Por exemplo, no Rio Grande do Sul, onde o MES é a direção do PSOL, mais especificamente em Porto Alegre, o PSOL (dirigido pelo MES) levou adiante sob o governo Marchezan, e mantém sob o governo Melo, um bloco de oposição em conjunto com o PT na Câmara Municipal. Aliás, não só mantemos um bloco de oposição comum, como esse bloco já foi liderado por Roberto Robaina, acusado por Pasin de antipetismo. Será novamente ele o líder do bloco de oposição (com o PT) a partir de 2023. Mas não só na atividade parlamentar sabemos fazer unidade com o PT. Também nos movimentos contra Bolsonaro, no que houve de mais próximo de uma Frente Única, como o “Tsunami da Educação”, o “Ele Não”, ou os atos “Fora, Bolsonaro”, também estivemos atuando em unidade com o PT.

Agora, de fato, o MES tem uma postura diferente, mesmo na atuação unitária: não subordinamos nossa atuação à direção petista. Exemplo disso foi o pedido de impeachment feito pelas nossas parlamentares, ainda em 2020. Diferente da postura da direção majoritária do PSOL (e que parece reproduzida pela Resistência), não ficamos aguardando pelo PT para levar adiante o pedido de impeachment ou para defender a palavra de ordem de “Fora, Bolsonaro”. Aliás, o PT foi o último partido de oposição a Bolsonaro a assinar algum pedido de impeachment. Até mesmo a Rede, tão criticada por Pasin, o fez antes da direção petista.

Já definimos em diversos textos quais são as tarefas que entendemos ser prioritárias para o período: ampla unidade para derrotar Bolsonaro e, junto a isso, a construção do PSOL como alternativa. E talvez aqui, é que resida nossa diferença.

A unidade de ação e mesmo uma unidade eleitoral, não significa o apagamento das diferenças entre os projetos. O PT, como dito acima, leva adiante uma política que na essência é burguesa (pois de sustentação do regime burguês). Não é o nosso projeto. É nossa tarefa apresentar essas diferenças e não as esconder. Do que podemos ler das mais diversas publicações da Resistência, essa organização tem tido imensas dificuldades em fazer essa combinação (básica para os socialistas) entre construir a unidade quando necessário sem deixar de se diferenciar.

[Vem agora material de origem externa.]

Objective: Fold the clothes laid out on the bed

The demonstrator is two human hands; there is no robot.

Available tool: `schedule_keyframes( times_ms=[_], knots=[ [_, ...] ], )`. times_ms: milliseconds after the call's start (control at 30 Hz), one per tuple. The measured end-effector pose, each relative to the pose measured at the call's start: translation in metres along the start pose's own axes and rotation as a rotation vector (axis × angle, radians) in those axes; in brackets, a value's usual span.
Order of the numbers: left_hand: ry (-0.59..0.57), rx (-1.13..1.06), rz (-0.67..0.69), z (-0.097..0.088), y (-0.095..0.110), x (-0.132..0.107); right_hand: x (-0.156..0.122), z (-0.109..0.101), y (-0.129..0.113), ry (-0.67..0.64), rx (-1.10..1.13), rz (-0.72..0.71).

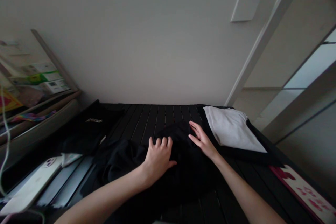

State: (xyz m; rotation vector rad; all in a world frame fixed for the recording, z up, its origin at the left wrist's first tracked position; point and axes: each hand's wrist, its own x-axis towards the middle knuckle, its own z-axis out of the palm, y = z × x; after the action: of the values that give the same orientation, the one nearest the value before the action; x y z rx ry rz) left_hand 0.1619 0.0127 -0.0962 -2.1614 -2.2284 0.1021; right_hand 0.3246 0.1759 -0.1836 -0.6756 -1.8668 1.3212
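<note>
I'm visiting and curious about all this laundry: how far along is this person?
The white garment already looks folded, lying flat on black cloth. In hand: the left hand presses a rumpled black garment, with the right hand at its edge. Left: that garment, and perhaps the black piece with white lettering.

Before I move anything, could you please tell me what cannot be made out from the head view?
Black cloth: its outline is lost in shadow, and the left hand, right hand and lower edge hide parts of it.
White print on the black garment: too small to read.
Shelf boxes: labels blurred, and the left edge cuts them off.
Red-and-white strip: the lower and right edges cut it off.
</note>
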Motion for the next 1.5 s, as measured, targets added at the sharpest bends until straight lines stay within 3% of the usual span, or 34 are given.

E aqui não se trata, necessariamente, de sua posição em apoio à chapa Lula-Alckmin já no primeiro turno (ainda que tenhamos uma posição diferente nesse tema). Mesmo essa posição que julgamos equivocada poderia ser defendida mantendo a diferenciação, e não “pintando” um possível governo Lula-Alckmin como algo que ele não é. Essa dificuldade da diferenciação com o petismo por parte da Resistência fica evidente quando comparamos seu texto [4] sobre a Conferência Eleitoral do PSOL, com o da Insurgência [5], que compõe o mesmo bloco interno que a Resistência (PSOL Semente) e tem a mesma posição quanto à tática eleitoral. É possível fazer unidade e se postular como alternativa, apontando as diferenças entre nossa estratégia e a do PT.

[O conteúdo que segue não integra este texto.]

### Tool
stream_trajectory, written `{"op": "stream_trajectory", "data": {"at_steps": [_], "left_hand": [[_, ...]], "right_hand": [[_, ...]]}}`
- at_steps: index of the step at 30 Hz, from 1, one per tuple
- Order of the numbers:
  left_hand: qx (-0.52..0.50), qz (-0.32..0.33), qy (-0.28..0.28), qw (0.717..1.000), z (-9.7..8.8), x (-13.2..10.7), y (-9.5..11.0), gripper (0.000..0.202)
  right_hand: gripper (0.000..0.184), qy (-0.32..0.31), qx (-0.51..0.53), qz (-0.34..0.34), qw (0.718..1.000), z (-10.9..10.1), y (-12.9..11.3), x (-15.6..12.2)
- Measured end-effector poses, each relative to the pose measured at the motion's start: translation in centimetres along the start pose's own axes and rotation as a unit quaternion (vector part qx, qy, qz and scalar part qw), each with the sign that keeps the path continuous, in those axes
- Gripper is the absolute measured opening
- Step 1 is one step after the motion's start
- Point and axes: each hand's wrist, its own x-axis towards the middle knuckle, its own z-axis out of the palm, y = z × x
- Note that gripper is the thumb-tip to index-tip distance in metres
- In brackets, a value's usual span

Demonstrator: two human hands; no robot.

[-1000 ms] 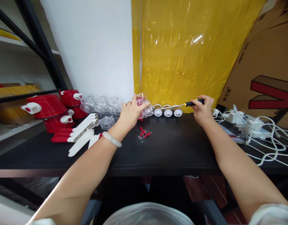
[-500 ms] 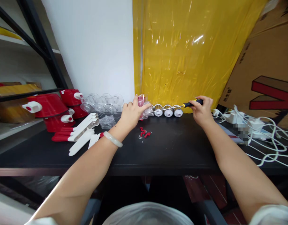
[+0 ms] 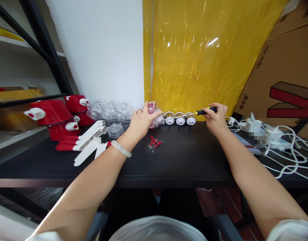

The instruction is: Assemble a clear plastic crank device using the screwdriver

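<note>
My left hand is closed around a clear plastic part with red in it, near the back of the black table. In my right hand is the dark handle of a screwdriver with a yellow collar. Its long shaft points left, and the tip reaches the clear part beside my left thumb. Whether the tip sits on a screw is too small to tell. Nearer to me on the table lie small red plastic pieces with several loose screws. A row of round white-ended clear parts stands behind the screwdriver shaft.
Red containers with white spouts stand at the left. In front are white and red handles, with clear domed cups and clear plastic pieces beside them. White cables and a cardboard box are on the right.
Both hands, the clear part and the screwdriver stay in nearly the same place. Only a very slight shift of the whole view shows.
</note>
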Motion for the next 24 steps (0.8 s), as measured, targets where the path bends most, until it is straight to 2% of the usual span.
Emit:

O que o texto de Pasin faz parecer, considerando nossas posições (e não a falsificação das mesmas), é que o autor incorporou a lógica petista que afirma que qualquer posição crítica aos governos petistas é “antipetismo”, ou, como o PT sempre falou sobre o PSOL, “esquerda que a direita gosta”, que “faz o jogo da direita”, e outras desqualificações impulsionadas pelo PT ao longo de seus anos no governo federal para atacar nosso Partido. Uma lógica que Pasin parece reproduzir.

E SOBRE O PRESENTE, O QUE PASIN E A RESISTÊNCIA TEM A DIZER?

Como dito logo no início deste texto, o objetivo do texto de Pasin é claramente diversionista. Se esforça para colocar debates que, na prática, nada dizem sobre o presente e o futuro do PSOL. A questão que fica é: qual o motivo da manobra diversionista?

Os companheiros defenderão neste dia 30, na Conferência Eleitoral do PSOL, o apoio à chapa Lula-Alckmin já no primeiro turno. Temos diferença quanto a esse posicionamento (já amplamente debatido desde o Congresso partidário de 2021). Embora consideremos um erro essa política, dado que as eleições tem dois turnos e ao que tudo indica, Lula estará no segundo turno, Bolsonaro apresenta um risco real de mudança de regime, caso conquiste um segundo mandato. Esse fator faz a hipótese de apoio a Lula ser uma possibilidade a ser considerada.

Já em São Paulo, debate que até aqui a Resistência tem evitado, a realidade é completamente diferente. Em SP, o PSDB governa há quase 30 anos, tendo como governador por três vezes o agora vice de Lula, Geraldo Alckmin. A retirada da candidatura de Boulos abriu um debate no PSOL sobre a possibilidade de apoio a Haddad no primeiro turno. Do ponto de vista do campo “PSOL Popular”, o apoio serve à estratégia particular de Boulos de se tornar prefeito da capital paulista em 2024, com apoio do PT. Esperam que o “gesto” da retirada da candidatura ao governo seja retribuído pelo PT daqui a dois anos.

O PT, como é sabido, já conta com o apoio dos partidos que compõe sua Federação (PCdoB e PV) e do Solidariedade, de Paulinho da Força (aquele mesmo do impeachment). Espera contar ainda com o apoio do PSB, de Marcio França e Geraldo Alckmin, para “derrotar o tucanato” (SIC). Bom, essas contradições de composição são as contradições do PT. O problema do PSOL é o que nós faremos diante dessas movimentações.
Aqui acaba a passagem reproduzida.